Cette manifestation du 26 mai était nécessaire, indispensable, à tous points de vue. Sa première justification était de montrer que, non seulement la résistance à la loi Taubira ne s’était pas émoussée à la suite de sa promulgation, mais qu’elle s’était trouvée renforcée, organisée, approfondie. Tant de gens auraient voulu que ça s’arrête et que ça se disperse au plus vite ! À cette fin, tous les arguments auront été brandis. Le plus faible : on ne conteste plus une loi qui a été votée. Le plus troublant : le mouvement, en se radicalisant, devient dangereux pour l’ordre public et même pour les familles susceptibles d’y être violentées. Le plus psychologiquement pervers : c’est la manif de trop, vous allez vers l’échec… La marée humaine massée autour des Invalides, dimanche, s’est chargée de pulvériser ce climat d’intoxication psychologique, en montrant que, non seulement le mouvement ne s’affaiblissait pas, mais qu’il ne cessait de gagner en densité, en conviction, et en détermination.
J’ai moi-même usé de l’analogie avec ce qui s’était passé en 1968, en expliquant que ce qui était en cause, c’était un ébranlement décisif des fondements d’une civilisation. Mais les différences apparaissent de plus en plus nettement. En 1968, on ne savait pas le fond de l’histoire que l’on croyait faire naître. Toutes les justifications idéologiques étaient inadéquates, tous les discours en décalage. Surtout, on ne comprenait pas que la révolution que l’on voulait promouvoir allait être immédiatement engloutie, suite à ce que Hegel appelait une ruse de la raison. Adam Smith allait s’emparer du marquis de Sade, pour en faire l’agent principal d’une culture hédoniste de consommation. L’alliance improbable des libéraux et des libertaires allait se fonder sur le meurtre de l’utopie impossible. Ce qui, justement, ne risque pas de se produire dans la conjoncture de 2013, parce qu’est en train de se faire jour la révélation des cœurs en même temps qu’une ouverture béante aux enjeux de la post-modernité. Ce n’est plus « socialisme ou barbarie », c’est : « humanité ou barbarie ».
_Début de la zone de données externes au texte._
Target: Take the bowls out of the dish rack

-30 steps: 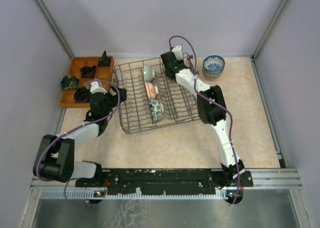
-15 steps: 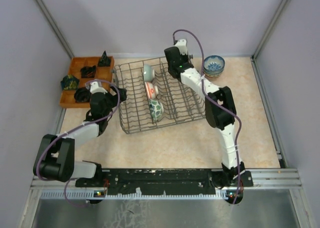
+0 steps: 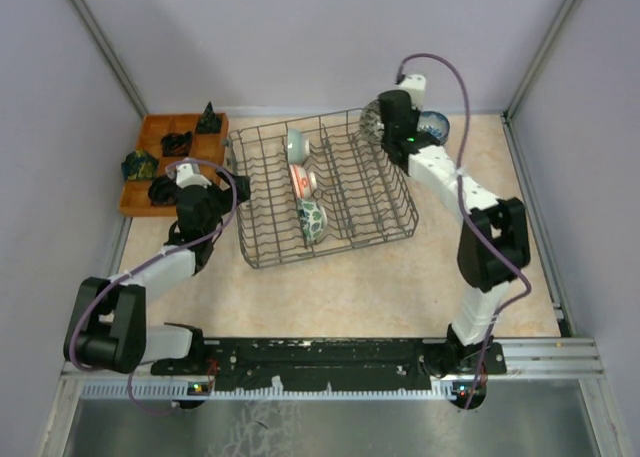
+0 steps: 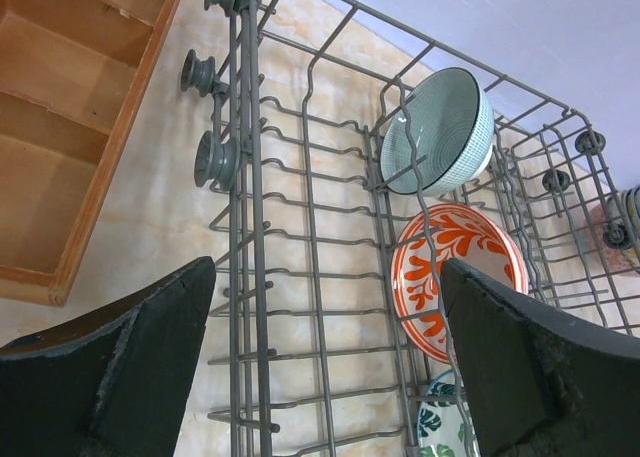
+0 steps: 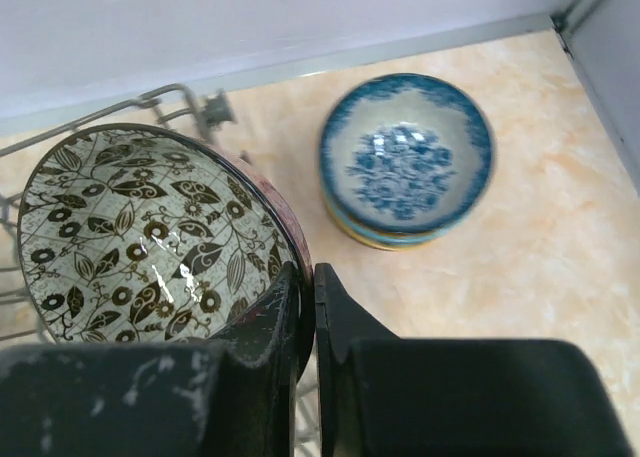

Certes, les enjeux sont tellement lourds que la désignation des chantiers à ouvrir est presque sans fin. Il faudra se battre sur tous les terrains : spirituel, philosophique, sociétal, politique. Dans cette perspective, il faudra que les centaines de milliers de volontaires de la Manif pour tous soient sollicités à bon escient, pour que chacun trouve sa vocation dans le champ des tâches à remplir. L’été sera intense, en donnant à la mobilisation ses nouvelles modalités. On pense notamment aux universités de réflexion qui commencent à s’organiser et auxquelles nous donnerons l’écho le plus complet possible.